Discover TRI-ML/vidar Open Source project

TRI-VIDAR: TRI's Depth Estimation Repository

Official PyTorch repository for TRI's latest published depth estimation works. Our goal is to provide a clean environment to reproduce our results and facilitate further research in this field. This repository is an updated version of PackNet-SfM, our previous monocular depth estimation repository, featuring a different license.

Models

(Experimental) For convenient inference, we provide a growing list of our models (PackNet, DeFiNe) model over torchhub without installation.

PackNet

PackNet is a self-supervised monocular depth estimation model, to load a model trained on KITTI and run inference on an RGB image:

import torch
packnet_model = torch.hub.load("TRI-ML/vidar", "PackNet", pretrained=True, trust_repo=True)
rgb_image = # 13HW torch.tensor
depth_pred = model(rgb_image)

DeFiNe

DeFiNe is a multi-view depth estimation model, to load a model trained on Scannet and run inference on multiple posed RGB images:

import torch
define_model = torch.hub.load("TRI-ML/vidar", "DeFiNe", pretrained=True, trust_repo=True)
frames = {} 
frames["rgb"] = # a list of frames as 13HW torch.tensors
frames["intrinsics"] = # a list of 133 torch.tensor intrinsics matrices (one for each image)
frames["pose"] = # a batch of 144 relative poses to reference frame (one will be identity)
depth_preds = define_model(frames) # list of depths, one for each frame

Installation

We recommend using our provided dockerfile (see nvidia-docker2 instructions) to have a reproducible environment. To set up the repository, type in a terminal (only tested in Ubuntu 18.04):

git clone --recurse-submodules https://github.com/TRI-ML/vidar.git   # Clone repository with submodules
cd vidar                                                             # Move to repository folder
make docker-build                                                    # Build the docker image (recommended)

To start our docker container, simply type make docker-interactive. From inside the docker, you can run scripts with the following command pattern:

python3 scripts/run.py <config.yaml>         # Single CPU/GPU  
python3 scripts/run_ddp.py <config.yaml>     # Distributed Data Parallel (DDP) multi-GPU

To verify that the environment is set up correctly, you can run a simple overfit test:

# Download a tiny subset of KITTI
mkdir /data/vidar 
curl -s https://tri-ml-public.s3.amazonaws.com/github/vidar/datasets/KITTI_tiny.tar | tar xv -C /data/vidar/
# Inside docker
python3 scripts/run.py configs/overfit/kitti_tiny.yaml

Once training is over (which takes around 1 minute), you should achieve results similar to this:

If you want to use features related to AWS (for dataset access) and WandB (for experiment management), you can create associated accounts and configure your shell with the following environment variables:

export AWS_SECRET_ACCESS_KEY=something    # AWS secret key
export AWS_ACCESS_KEY_ID=something        # AWS access key
export AWS_DEFAULT_REGION=something       # AWS default region
export WANDB_ENTITY=something             # WANDB entity
export WANDB_API_KEY=something            # WANDB API key

Configuration

Configuration files (stored in the configs folder) are the entry points for training and inference.
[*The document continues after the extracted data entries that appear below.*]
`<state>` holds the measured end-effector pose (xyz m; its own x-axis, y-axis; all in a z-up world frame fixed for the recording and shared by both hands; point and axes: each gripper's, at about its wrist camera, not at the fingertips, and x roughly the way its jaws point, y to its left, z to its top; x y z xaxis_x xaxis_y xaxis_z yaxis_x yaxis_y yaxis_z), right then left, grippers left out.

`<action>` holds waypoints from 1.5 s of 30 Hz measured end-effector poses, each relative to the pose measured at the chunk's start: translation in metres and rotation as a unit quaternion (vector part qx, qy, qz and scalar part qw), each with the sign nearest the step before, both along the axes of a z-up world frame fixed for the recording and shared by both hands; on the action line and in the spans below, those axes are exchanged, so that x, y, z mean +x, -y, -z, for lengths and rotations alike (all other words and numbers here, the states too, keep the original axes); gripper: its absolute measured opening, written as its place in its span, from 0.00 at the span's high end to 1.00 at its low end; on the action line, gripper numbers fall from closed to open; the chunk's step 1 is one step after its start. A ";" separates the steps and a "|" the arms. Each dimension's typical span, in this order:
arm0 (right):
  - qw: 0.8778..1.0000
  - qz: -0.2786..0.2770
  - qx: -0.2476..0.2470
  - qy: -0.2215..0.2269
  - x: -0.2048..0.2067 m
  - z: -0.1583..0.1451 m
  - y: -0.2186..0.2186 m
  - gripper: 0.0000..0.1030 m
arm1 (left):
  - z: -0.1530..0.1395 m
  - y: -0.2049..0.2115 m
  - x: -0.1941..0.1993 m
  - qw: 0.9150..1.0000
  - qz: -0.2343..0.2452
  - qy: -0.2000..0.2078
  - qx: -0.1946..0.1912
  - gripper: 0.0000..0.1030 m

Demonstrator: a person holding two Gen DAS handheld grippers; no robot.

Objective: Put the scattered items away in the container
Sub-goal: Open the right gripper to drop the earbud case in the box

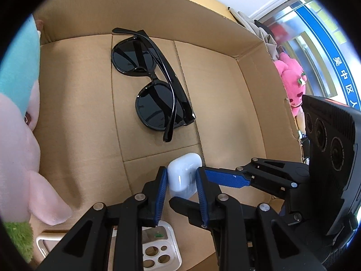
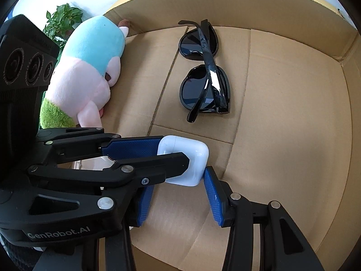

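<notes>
Cardboard box [image 1: 252, 103]: matt brown corrugated paperboard, fluted edge showing along the rim, floor flaps creased and dull.
Sunglasses [image 1: 153, 83]: glossy black plastic frame, dark smooth lenses, bright glare on one temple.
Earbud case [image 1: 183, 175]: smooth white plastic, soft sheen.
Plush toy [image 2: 88, 67]: fuzzy cloth in pale blue, pink and shaggy green.
Pink plush [image 1: 292, 81]: bright napped fabric.
Phone case [image 1: 158, 250]: clear glossy plastic.
Left gripper [image 1: 181, 180] and right gripper [image 2: 178, 194]: matt black plastic links, shiny metal pivot pins, blue pads [image 2: 213, 194] with fine knurled rubbery texture.
</notes>
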<state>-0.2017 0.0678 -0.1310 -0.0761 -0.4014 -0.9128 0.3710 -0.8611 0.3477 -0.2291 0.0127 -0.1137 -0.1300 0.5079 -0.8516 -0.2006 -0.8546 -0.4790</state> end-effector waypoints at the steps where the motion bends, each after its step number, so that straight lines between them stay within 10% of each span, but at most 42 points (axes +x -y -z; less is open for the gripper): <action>1: 1.000 0.000 -0.002 0.000 0.000 0.000 0.000 0.53 | 0.000 0.000 0.000 1.000 -0.001 -0.001 -0.004 0.75; 27: 1.000 0.006 -0.011 -0.013 0.021 -0.019 0.001 0.32 | -0.028 -0.003 0.013 0.997 -0.008 -0.062 -0.045 0.71; 33: 0.997 0.010 -0.027 -0.075 0.056 -0.061 -0.023 0.12 | -0.080 0.006 0.052 0.976 -0.048 -0.182 -0.108 0.69; 37: 0.985 0.010 -0.057 -0.160 0.094 -0.099 -0.065 0.07 | -0.115 0.019 0.101 0.957 -0.076 -0.257 -0.110 0.26; 45: 0.964 -0.074 -0.089 -0.238 0.186 -0.097 -0.100 0.00 | -0.103 0.020 0.209 0.948 -0.076 -0.300 -0.074 0.23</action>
<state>-0.0153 0.1680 -0.0344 -0.3996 -0.5869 -0.7042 0.6399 -0.7286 0.2441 -0.0200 -0.0074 -0.0110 -0.6758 0.3254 -0.6613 -0.2687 -0.9443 -0.1901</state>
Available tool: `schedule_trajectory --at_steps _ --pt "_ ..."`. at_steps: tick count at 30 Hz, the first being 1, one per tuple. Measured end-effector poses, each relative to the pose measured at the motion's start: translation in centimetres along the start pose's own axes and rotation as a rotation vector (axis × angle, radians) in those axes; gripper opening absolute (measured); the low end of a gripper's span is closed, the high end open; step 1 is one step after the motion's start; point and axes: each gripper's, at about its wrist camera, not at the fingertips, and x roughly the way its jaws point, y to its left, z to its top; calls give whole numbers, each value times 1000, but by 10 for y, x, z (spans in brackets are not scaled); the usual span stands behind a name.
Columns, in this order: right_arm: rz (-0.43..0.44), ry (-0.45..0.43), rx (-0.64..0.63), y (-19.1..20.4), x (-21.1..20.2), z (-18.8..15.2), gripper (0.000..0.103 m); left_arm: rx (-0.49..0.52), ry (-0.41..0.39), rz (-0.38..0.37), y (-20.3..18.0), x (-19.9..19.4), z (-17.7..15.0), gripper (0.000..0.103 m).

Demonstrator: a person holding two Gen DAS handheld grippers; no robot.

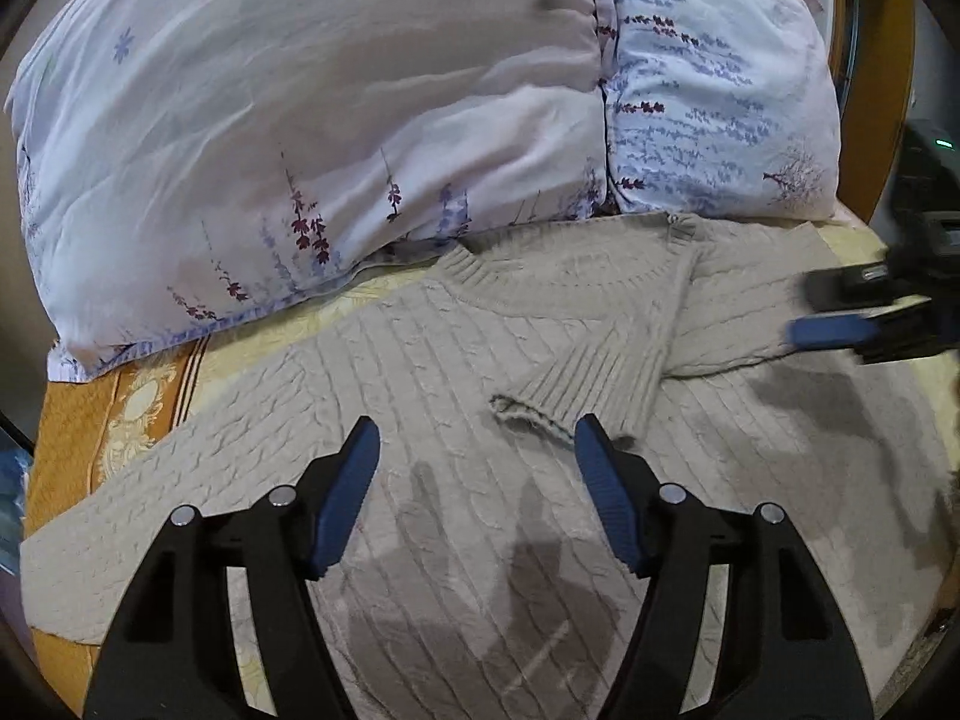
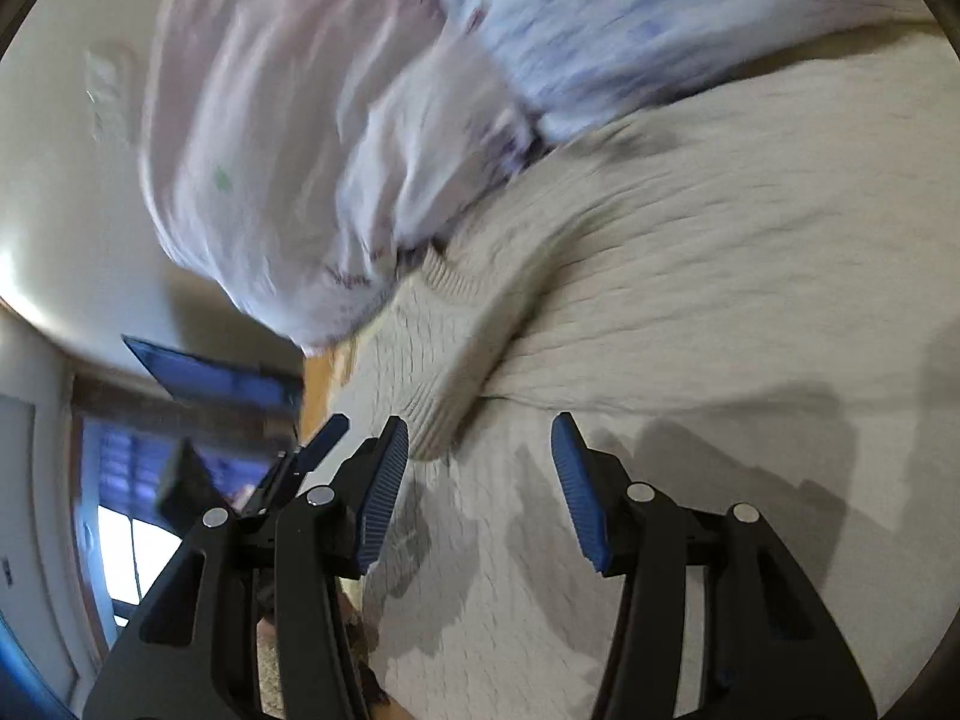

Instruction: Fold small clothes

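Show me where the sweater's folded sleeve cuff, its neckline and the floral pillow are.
sleeve cuff point(image 1: 591, 387), left wrist view, on the ribbed end of the folded sleeve.
neckline point(image 1: 570, 270), left wrist view, on the ribbed collar band.
floral pillow point(image 1: 312, 120), left wrist view, on the middle of its pale cover.

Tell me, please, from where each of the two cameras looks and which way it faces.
Left wrist: on the left tongs, angled down at the beige sweater, pillows behind; own blue pads open, right tongs at the right edge.
Right wrist: on the right tongs, rolled and blurred, over the folded sleeve; own pads open, left tongs alongside.
Shared: sweater, sleeve, pillows.
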Motion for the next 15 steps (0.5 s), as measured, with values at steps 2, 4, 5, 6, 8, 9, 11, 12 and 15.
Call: schedule_trajectory --at_steps 2,4,5,6,8,9,11,12,15 --pt "-18 60 -9 10 31 12 53 -50 1 -29 10 -1 2 76" --pt "7 52 -48 25 53 27 53 -127 -4 -68 23 -2 4 84" --pt "55 4 -74 35 58 37 53 -159 -3 -86 27 -2 5 85" --pt "98 -41 -93 43 59 44 53 -206 0 -121 35 0 7 85" --pt "160 -82 -115 54 54 48 53 -283 14 -183 47 4 8 85" --pt "191 -96 -128 58 50 47 53 -323 22 -215 53 7 8 85" --pt "184 -106 -171 61 41 40 54 -362 37 -240 57 14 7 84" --pt "111 -109 -192 59 34 32 54 -374 49 -257 57 17 7 83" --pt "14 -127 -167 32 5 9 54 -392 88 -319 49 25 6 71"
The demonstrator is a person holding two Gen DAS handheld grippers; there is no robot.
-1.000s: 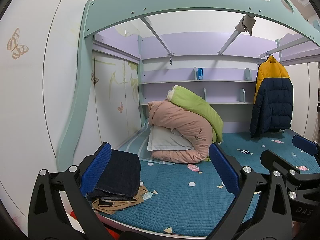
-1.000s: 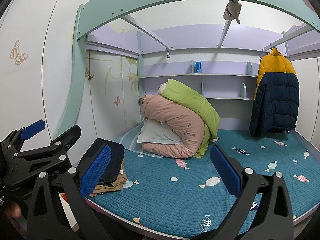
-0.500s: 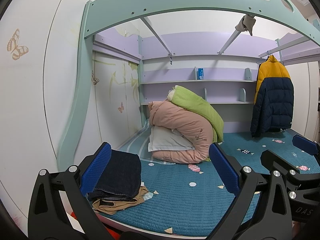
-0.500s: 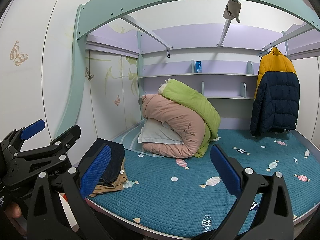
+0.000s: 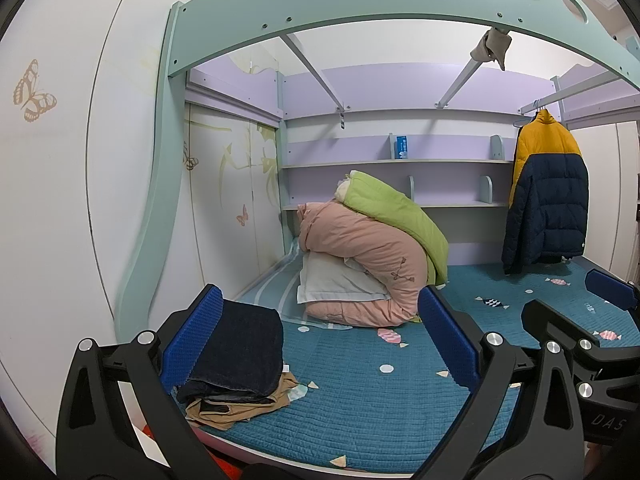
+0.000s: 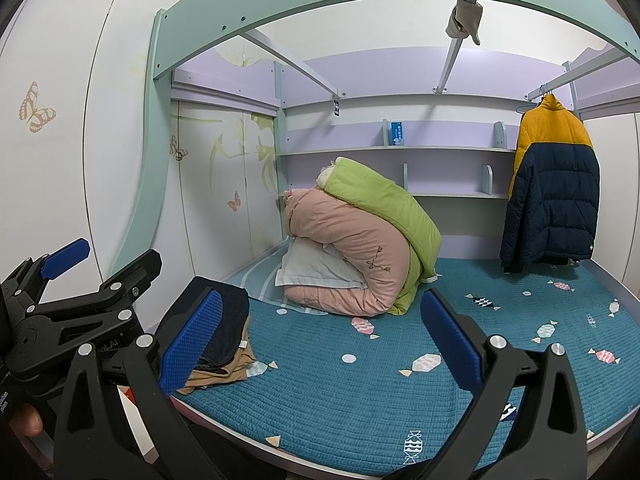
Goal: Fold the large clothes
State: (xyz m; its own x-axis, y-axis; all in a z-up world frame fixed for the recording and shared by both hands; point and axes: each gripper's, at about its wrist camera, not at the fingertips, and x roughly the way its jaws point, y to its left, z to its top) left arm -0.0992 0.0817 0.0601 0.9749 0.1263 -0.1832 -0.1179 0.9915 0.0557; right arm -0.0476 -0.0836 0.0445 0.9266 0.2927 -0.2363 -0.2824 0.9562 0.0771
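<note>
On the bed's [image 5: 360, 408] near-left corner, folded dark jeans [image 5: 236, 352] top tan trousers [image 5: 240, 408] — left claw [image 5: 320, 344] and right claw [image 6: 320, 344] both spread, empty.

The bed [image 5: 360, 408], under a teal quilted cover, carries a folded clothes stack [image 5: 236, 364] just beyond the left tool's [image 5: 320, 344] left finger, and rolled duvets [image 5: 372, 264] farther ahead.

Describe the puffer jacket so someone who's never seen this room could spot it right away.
Look along the teal bed to its far right corner. There the puffer jacket hangs on a rail. It is the only hanging garment: yellow on top, navy below, unlike the folded clothes pile.
</note>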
The basic structure of a configuration file is:

wrapper:                            # Training parameters 
    <parameters>
arch:                               # Architecture used
    model:                          # Model file and parameters
        file: <model_file>
        <parameters>
    networks:                       # Networks available to the model
        network1:                   # Network1 file and parameters 
            file: <network1_file>
            <parameters>
        network2:                   # Network2 file and parameters 
            file: <network2_file>
            <parameters>
        ...
    losses:                         # Losses available to the model 
        loss1:                      # Loss1 file and parameters
            file: <loss1_file>      
            <parameters>
        loss2:                      # Loss2 file and parameters
            file: <loss2_file>      
            <parameters>
        ...        
evaluation:                         # Evaluation metrics for different tasks
    evaluation1:                    # Evaluation1 and parameters
        <parameters>
    evaluation2:                    # Evaluation2 and parameters
        <parameters>
    ...
optimizers:                         # Optimizers used to train the networks
    network1:                       # Optimizer for network1 and parameters
        <parameters>
    network2:                       # Optimizer for network2 and parameters
        <parameters>
    ...
datasets:                           # Datasets used
    train:                          # Training dataset and parameters
        <parameters>                
        augmentation:               # Training augmentations and parameters 
            <parameters>
        dataloader:                 # Training dataloader and parameters
            <parameters>
    validation:                     # Validation dataset and parameters
        <parameters>                
        augmentation:               # Validation augmentations and parameters
            <parameters>
        dataloader:                 # Validation dataloader and parameters
            <parameters>

To enable WandB logging, you can set these additional parameters in your configuration file:

wandb:
    folder: /data/vidar/wandb     # Where the wandb run is stored
    entity: your_entity           # Wandb entity
    project: your_project         # Wandb project
    num_validation_logs: X        # Number of visualization logs
    tags: [tag1,tag2,...]         # Wandb tags
    notes: note                   # Wandb notes

To enable checkpoint saving, you can set these additional parameters in your configuration file:

checkpoint:
    folder: /data/vidar/checkpoints       # Local folder to store checkpoints
    save_code: True                       # Save repository folder as well
    keep_top: 5                           # How many checkpoints should be stored
    s3_bucket: s3://path/to/s3/bucket     # [optional] AWS folder to store checkpoints        
    dataset: [0]                          # [optional] Validation dataset index to track
    monitor: [depth|abs_rel_pp_gt(0)_0]   # [optional] Validation metric to track
    mode: [min]                           # [optional] If the metric is minimized (min) or maximized (max)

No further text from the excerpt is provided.